TASK OBJECTIVE » For each line below that holds the string "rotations", add one to a tally; report that tally alone.

DATA EXCERPT »
━━━━━━━━

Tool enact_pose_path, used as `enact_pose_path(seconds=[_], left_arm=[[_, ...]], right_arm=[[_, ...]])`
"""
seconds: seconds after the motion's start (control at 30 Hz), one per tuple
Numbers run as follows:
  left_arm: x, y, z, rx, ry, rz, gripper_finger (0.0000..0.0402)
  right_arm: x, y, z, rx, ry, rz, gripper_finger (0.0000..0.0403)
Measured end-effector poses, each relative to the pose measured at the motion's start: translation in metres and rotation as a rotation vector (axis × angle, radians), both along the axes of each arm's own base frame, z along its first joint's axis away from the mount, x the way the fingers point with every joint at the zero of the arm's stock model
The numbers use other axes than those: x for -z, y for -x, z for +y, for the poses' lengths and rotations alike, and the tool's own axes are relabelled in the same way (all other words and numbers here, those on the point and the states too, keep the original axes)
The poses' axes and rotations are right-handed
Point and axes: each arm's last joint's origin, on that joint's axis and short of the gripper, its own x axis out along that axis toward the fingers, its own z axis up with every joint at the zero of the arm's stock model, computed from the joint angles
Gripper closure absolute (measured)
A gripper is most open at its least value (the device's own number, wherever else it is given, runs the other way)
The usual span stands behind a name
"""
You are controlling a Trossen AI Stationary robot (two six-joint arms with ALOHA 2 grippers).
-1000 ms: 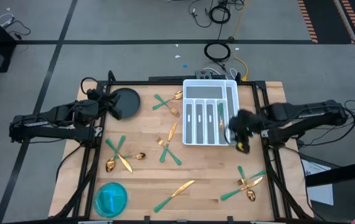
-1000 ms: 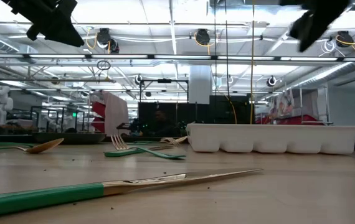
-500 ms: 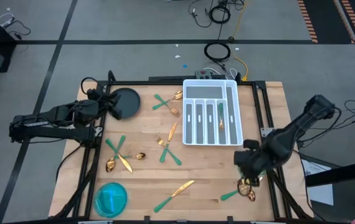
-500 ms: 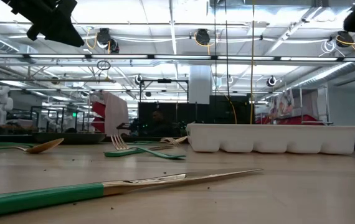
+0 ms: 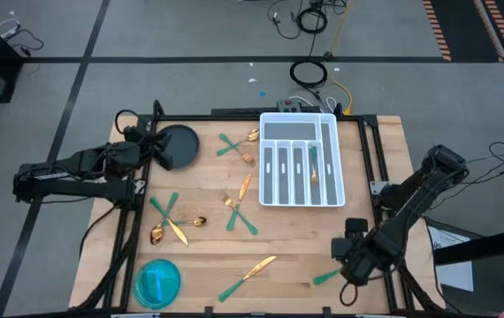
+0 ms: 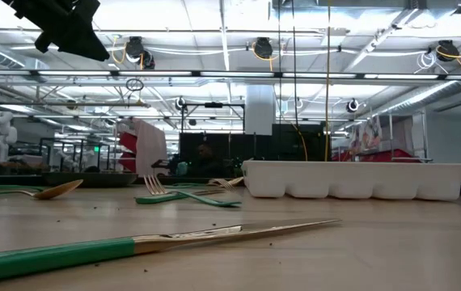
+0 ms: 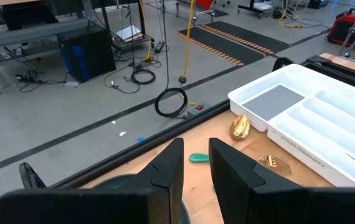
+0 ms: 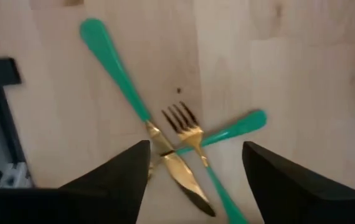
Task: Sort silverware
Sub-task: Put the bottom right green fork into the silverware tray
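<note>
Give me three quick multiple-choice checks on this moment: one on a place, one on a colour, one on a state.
1. What is the right gripper above?
A. The white tray
B. A crossed knife and fork
C. The blue bowl

2. What colour are the handles of that knife and fork?
A. Red
B. Black
C. Green

3. How do the right gripper's fingers stand?
A. Wide apart, holding nothing
B. Shut on the fork
C. Shut on the knife

Answers:
1. B: the right wrist view looks straight down on the crossed pair lying on the wood.
2. C: both handles are plainly green, with gold heads.
3. A: the two dark fingers sit far apart either side of the pair, with neither piece gripped.
</note>
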Motion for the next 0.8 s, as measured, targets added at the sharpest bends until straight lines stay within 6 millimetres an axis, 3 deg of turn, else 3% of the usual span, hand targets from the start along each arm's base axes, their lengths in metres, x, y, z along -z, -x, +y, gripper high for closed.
enact_pose_path(seconds=[0.23,0.57,0.8], left_arm=[[0.0,0.0,0.0,0.0,0.0,0.004,0.0318],[0.001,0.0,0.0,-0.001,0.001,0.008,0.0318],[0.001,0.0,0.0,-0.001,0.001,0.007,0.0318]], right_arm=[[0.009,0.004,0.018,0.064,-0.081,-0.088,0.0149],[0.04,-0.003,0.028,0.046,0.099,-0.117,0.0149],[0.061,-0.008,0.039,0.083,0.103,-0.106,0.0149]])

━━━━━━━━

SOLUTION » 2